> _WHAT IS REQUIRED_
Repeat the listing that comes next, leaving nothing out and changing nothing.

> _PROVIDED MATERIAL_
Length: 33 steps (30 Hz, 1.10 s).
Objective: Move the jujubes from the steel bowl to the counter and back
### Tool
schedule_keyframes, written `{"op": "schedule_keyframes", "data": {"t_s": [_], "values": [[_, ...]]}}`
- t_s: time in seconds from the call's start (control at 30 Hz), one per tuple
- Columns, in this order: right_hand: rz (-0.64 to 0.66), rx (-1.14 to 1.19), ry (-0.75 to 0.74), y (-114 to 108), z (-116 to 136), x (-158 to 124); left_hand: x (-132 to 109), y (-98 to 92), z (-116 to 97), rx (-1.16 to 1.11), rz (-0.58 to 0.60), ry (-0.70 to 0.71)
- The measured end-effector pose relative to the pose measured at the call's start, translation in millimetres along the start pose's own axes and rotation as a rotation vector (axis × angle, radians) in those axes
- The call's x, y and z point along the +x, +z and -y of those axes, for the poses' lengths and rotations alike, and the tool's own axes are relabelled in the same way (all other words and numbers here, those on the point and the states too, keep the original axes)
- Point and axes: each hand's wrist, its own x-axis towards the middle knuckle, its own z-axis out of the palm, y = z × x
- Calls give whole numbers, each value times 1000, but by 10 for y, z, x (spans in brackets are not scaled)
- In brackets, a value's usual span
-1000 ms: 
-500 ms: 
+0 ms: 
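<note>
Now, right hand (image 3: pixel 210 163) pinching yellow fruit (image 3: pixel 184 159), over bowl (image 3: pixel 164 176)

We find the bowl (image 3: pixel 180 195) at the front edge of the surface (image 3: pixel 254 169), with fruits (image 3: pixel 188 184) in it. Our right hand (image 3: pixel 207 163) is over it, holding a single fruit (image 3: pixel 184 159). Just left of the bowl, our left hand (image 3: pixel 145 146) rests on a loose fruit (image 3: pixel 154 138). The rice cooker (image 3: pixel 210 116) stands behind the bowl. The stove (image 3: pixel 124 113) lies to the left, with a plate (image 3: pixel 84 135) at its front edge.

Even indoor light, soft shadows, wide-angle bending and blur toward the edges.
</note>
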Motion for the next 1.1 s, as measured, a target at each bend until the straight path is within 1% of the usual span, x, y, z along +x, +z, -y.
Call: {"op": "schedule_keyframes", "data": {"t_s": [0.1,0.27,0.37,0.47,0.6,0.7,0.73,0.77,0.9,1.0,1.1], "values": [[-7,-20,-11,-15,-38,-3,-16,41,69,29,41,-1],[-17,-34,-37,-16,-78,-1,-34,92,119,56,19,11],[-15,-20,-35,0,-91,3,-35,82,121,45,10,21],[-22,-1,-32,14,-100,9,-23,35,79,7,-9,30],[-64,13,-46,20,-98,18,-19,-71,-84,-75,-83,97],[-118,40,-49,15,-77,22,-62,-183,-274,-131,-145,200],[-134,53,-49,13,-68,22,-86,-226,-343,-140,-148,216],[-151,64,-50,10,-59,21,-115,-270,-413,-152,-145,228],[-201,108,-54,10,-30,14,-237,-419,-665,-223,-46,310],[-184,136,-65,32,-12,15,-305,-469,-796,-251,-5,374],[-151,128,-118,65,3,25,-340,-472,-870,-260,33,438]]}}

> _SOLUTION TO THIS PROBLEM_
Length: 33 steps (30 Hz, 1.10 s).
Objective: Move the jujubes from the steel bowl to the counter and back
### Tool
schedule_keyframes, written `{"op": "schedule_keyframes", "data": {"t_s": [_], "values": [[_, ...]]}}`
- t_s: time in seconds from the call's start (control at 30 Hz), one per tuple
- Columns, in this order: right_hand: rz (-0.64 to 0.66), rx (-1.14 to 1.19), ry (-0.75 to 0.74), y (-114 to 108), z (-116 to 136), x (-158 to 124); left_hand: x (-132 to 109), y (-98 to 92), z (-116 to 97), rx (-1.16 to 1.11), rz (-0.58 to 0.60), ry (-0.70 to 0.71)
- The measured end-effector pose relative to the pose measured at the call's start, translation in millimetres along the start pose's own axes and rotation as a rotation vector (axis × angle, radians) in those axes
- The call's x, y and z point along the +x, +z and -y of those axes, for the poses' lengths and rotations alike, and the tool's own axes are relabelled in the same way (all other words and numbers here, those on the point and the states too, keep the original axes)
- Point and axes: each hand's wrist, its own x-axis towards the middle knuckle, its own z-axis out of the palm, y = z × x
- Calls give whole numbers, each value times 1000, but by 10 for y, z, x (spans in brackets are not scaled)
- In brackets, a value's usual span
-1000 ms: 
-500 ms: 
+0 ms: 
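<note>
Now, right hand (image 3: pixel 210 163) pinching yellow fruit (image 3: pixel 184 159), over bowl (image 3: pixel 164 176)

We find the bowl (image 3: pixel 180 195) at the front edge of the surface (image 3: pixel 254 169), with fruits (image 3: pixel 188 184) in it. Our right hand (image 3: pixel 207 163) is over it, holding a single fruit (image 3: pixel 184 159). Just left of the bowl, our left hand (image 3: pixel 145 146) rests on a loose fruit (image 3: pixel 154 138). The rice cooker (image 3: pixel 210 116) stands behind the bowl. The stove (image 3: pixel 124 113) lies to the left, with a plate (image 3: pixel 84 135) at its front edge.

Even indoor light, soft shadows, wide-angle bending and blur toward the edges.
</note>
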Motion for the next 1.1 s, as measured, a target at each bend until the straight path is within 1% of the usual span, x, y, z along +x, +z, -y.
Call: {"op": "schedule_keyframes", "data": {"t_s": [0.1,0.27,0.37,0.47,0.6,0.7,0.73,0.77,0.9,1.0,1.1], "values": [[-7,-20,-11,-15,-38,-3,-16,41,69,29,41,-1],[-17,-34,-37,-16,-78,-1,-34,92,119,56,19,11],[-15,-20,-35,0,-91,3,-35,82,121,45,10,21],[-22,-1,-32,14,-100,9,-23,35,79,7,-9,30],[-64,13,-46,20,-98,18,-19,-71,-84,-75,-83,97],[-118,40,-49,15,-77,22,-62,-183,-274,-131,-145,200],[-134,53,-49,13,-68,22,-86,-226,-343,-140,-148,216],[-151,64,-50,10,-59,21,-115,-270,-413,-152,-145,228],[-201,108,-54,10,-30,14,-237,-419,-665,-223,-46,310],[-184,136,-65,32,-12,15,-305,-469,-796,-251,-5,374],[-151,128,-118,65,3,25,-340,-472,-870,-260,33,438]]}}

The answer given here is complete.